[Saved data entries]
————

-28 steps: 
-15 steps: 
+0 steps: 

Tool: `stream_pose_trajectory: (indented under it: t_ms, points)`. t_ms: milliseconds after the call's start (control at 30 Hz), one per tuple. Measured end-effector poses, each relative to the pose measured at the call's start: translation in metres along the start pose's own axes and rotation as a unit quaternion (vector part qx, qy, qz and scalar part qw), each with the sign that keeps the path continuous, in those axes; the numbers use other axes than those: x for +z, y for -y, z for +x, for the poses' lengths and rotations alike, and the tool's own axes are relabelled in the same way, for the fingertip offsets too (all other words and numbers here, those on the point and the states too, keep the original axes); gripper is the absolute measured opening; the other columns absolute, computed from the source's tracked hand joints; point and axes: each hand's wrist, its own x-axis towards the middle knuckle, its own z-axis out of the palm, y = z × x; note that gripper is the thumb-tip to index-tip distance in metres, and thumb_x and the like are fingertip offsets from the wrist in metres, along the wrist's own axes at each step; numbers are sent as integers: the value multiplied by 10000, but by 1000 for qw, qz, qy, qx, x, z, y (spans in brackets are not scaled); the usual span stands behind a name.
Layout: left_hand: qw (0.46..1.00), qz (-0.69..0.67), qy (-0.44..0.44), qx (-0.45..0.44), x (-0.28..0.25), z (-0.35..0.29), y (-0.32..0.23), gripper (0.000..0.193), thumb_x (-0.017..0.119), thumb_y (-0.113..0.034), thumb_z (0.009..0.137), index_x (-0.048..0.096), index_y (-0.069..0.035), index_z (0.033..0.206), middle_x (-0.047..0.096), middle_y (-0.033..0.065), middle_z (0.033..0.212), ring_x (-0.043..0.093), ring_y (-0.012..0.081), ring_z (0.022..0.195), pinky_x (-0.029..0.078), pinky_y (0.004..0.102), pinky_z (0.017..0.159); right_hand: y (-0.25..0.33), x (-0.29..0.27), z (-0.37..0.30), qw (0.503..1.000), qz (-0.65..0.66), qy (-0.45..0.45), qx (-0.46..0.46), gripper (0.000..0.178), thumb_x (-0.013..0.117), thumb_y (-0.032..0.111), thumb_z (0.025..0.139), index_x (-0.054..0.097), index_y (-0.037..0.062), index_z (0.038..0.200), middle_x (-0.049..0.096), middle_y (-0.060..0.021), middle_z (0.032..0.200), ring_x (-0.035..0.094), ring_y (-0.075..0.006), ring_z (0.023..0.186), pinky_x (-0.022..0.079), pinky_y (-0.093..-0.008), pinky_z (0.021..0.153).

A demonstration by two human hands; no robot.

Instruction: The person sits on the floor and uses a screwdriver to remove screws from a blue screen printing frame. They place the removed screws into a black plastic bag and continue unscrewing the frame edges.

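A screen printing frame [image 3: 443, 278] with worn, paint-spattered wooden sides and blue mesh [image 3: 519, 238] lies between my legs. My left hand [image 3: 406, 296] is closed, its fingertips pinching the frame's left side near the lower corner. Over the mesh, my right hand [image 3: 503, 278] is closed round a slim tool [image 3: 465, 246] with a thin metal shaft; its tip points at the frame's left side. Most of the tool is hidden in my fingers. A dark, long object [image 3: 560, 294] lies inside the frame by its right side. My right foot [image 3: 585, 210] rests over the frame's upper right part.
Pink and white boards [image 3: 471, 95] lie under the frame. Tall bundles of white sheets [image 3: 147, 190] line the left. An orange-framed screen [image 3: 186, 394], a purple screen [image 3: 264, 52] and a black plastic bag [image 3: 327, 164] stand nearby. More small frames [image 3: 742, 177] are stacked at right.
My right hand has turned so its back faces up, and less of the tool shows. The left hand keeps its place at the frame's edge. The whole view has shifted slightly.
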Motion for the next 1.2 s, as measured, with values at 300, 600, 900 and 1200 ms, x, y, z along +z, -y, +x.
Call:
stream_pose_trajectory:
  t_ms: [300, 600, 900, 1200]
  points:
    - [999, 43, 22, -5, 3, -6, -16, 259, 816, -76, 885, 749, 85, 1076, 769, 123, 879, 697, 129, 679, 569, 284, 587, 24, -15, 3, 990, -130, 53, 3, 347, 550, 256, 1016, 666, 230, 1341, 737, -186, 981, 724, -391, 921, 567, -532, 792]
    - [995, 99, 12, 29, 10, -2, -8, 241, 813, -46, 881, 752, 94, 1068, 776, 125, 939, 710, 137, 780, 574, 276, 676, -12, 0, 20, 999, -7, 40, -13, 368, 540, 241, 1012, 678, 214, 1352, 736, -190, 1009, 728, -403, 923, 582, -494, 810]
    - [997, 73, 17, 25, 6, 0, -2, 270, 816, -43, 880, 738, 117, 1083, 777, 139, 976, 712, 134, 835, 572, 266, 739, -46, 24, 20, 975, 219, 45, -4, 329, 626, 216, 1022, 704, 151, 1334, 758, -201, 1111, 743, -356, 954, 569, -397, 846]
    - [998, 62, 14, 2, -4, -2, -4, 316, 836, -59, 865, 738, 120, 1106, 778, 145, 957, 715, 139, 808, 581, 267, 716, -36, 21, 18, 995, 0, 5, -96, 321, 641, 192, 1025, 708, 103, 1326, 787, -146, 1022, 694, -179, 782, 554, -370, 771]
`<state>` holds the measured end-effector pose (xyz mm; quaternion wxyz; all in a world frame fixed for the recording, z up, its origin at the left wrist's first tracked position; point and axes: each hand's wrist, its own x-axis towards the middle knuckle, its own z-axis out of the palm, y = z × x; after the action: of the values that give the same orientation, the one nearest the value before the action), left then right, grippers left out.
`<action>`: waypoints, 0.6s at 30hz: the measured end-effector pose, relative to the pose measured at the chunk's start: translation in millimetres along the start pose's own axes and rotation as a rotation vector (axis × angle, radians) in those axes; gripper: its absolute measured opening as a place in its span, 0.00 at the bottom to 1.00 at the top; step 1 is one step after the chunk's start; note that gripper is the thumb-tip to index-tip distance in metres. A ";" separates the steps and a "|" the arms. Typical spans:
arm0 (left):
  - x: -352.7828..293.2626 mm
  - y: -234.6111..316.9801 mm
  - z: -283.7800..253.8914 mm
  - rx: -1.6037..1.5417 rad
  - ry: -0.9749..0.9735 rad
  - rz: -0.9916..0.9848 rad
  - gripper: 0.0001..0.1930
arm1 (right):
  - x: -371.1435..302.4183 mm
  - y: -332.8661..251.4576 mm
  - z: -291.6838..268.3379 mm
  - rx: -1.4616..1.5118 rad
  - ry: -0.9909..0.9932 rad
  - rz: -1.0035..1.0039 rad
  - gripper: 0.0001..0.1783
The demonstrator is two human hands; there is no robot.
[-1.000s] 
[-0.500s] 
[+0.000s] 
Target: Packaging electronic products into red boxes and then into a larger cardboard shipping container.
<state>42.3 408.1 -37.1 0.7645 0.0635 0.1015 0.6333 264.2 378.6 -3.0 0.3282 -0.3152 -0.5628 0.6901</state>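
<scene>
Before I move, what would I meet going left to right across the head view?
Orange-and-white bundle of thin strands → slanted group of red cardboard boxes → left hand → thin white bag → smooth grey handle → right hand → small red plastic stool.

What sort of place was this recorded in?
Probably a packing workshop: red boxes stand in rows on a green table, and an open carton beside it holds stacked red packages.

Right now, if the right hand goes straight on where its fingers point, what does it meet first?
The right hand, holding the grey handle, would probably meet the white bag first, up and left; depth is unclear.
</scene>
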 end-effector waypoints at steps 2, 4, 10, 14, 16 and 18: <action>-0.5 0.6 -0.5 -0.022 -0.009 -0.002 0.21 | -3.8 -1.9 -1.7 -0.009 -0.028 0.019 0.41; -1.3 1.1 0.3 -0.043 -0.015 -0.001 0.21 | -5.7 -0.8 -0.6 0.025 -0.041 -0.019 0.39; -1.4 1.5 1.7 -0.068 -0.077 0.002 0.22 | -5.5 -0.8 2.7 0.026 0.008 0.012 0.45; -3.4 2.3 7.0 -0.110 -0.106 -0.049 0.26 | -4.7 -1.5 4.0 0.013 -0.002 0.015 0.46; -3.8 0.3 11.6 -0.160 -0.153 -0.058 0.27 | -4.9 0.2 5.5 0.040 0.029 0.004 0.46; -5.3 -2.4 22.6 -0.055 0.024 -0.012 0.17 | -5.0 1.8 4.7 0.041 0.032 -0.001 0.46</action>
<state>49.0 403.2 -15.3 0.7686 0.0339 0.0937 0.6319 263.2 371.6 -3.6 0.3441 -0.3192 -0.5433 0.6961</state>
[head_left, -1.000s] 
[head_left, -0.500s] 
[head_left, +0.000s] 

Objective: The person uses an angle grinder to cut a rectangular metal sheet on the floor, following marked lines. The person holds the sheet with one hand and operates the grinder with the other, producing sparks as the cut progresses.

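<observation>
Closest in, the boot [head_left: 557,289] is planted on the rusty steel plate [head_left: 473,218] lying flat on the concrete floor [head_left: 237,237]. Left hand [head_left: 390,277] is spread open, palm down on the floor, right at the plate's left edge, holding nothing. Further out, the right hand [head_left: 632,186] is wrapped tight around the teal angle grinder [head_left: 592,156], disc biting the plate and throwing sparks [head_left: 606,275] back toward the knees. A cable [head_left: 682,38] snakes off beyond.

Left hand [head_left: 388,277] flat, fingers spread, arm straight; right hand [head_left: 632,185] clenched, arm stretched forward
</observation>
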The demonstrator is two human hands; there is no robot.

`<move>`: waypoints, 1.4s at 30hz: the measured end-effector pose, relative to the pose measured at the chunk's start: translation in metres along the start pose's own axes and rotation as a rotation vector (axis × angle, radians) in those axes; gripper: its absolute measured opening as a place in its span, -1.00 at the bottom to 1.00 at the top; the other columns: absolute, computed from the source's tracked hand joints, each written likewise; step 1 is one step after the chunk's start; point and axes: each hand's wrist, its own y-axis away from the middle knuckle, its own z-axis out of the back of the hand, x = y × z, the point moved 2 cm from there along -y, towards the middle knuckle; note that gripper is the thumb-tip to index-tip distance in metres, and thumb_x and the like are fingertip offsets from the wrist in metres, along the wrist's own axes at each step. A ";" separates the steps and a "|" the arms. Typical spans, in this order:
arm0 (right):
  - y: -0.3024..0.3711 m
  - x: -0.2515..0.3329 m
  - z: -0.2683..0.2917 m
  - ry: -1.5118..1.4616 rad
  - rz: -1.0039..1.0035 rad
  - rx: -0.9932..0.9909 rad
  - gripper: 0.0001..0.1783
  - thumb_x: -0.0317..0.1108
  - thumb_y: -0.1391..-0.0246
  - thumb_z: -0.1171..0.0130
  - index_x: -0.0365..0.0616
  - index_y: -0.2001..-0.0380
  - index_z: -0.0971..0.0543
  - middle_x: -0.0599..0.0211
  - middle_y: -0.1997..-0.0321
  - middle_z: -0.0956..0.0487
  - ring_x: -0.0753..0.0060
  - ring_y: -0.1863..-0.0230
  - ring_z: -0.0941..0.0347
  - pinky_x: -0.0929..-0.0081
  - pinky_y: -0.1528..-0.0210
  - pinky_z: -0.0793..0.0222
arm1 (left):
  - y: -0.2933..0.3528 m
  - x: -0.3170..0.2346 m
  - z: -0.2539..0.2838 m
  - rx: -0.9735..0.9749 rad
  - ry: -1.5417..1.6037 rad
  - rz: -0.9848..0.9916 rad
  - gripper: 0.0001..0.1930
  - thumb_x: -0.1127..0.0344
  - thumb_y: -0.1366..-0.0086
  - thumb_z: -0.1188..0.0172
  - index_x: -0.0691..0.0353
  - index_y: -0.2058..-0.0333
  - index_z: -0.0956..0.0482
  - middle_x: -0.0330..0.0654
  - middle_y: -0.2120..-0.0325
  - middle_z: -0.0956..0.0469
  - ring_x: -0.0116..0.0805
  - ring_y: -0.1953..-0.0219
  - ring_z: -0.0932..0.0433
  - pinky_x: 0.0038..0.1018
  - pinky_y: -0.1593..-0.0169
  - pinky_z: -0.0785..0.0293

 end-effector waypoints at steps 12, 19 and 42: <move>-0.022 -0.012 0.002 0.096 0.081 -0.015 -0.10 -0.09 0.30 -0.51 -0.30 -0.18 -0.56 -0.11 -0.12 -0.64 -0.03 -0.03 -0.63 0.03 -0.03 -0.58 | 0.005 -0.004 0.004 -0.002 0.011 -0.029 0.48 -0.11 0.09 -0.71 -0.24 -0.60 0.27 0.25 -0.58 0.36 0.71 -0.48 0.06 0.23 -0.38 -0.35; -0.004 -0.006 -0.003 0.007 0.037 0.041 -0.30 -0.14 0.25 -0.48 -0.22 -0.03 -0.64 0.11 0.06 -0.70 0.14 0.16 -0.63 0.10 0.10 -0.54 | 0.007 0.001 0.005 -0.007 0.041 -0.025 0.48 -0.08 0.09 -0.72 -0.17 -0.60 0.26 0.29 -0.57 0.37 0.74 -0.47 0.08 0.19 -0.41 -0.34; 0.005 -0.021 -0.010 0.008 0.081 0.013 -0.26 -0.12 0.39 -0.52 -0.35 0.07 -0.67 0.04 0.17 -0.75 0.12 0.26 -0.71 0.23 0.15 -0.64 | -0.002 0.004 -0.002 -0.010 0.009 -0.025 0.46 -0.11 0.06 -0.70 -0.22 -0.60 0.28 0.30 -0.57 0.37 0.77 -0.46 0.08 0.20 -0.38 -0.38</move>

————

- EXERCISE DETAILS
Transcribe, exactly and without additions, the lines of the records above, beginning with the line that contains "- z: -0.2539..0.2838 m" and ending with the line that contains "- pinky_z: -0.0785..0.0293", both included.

- RESULT BELOW
  - z: -0.2539..0.2838 m
  - rx: -0.9735..0.9749 rad
  - ry: -1.5417..1.6037 rad
  - rz: -0.9848..0.9916 rad
  - gripper: 0.0001..0.1930
  - thumb_x: -0.1127..0.0344
  - thumb_y: -0.1366..-0.0086
  - thumb_z: -0.1188..0.0172
  - index_x: -0.0691..0.0353
  - index_y: -0.2058..-0.0333
  - index_z: -0.0956..0.0482
  - middle_x: -0.0330..0.0654
  - middle_y: -0.2120..-0.0325
  - middle_z: -0.0956..0.0469
  - ring_x: -0.0116..0.0805
  - ring_y: -0.1953..-0.0219
  - ring_z: -0.0932..0.0433
  - pinky_x: 0.0038..0.1018
  - pinky_y: -0.1593..-0.0169
  - pinky_z: -0.0785..0.0293

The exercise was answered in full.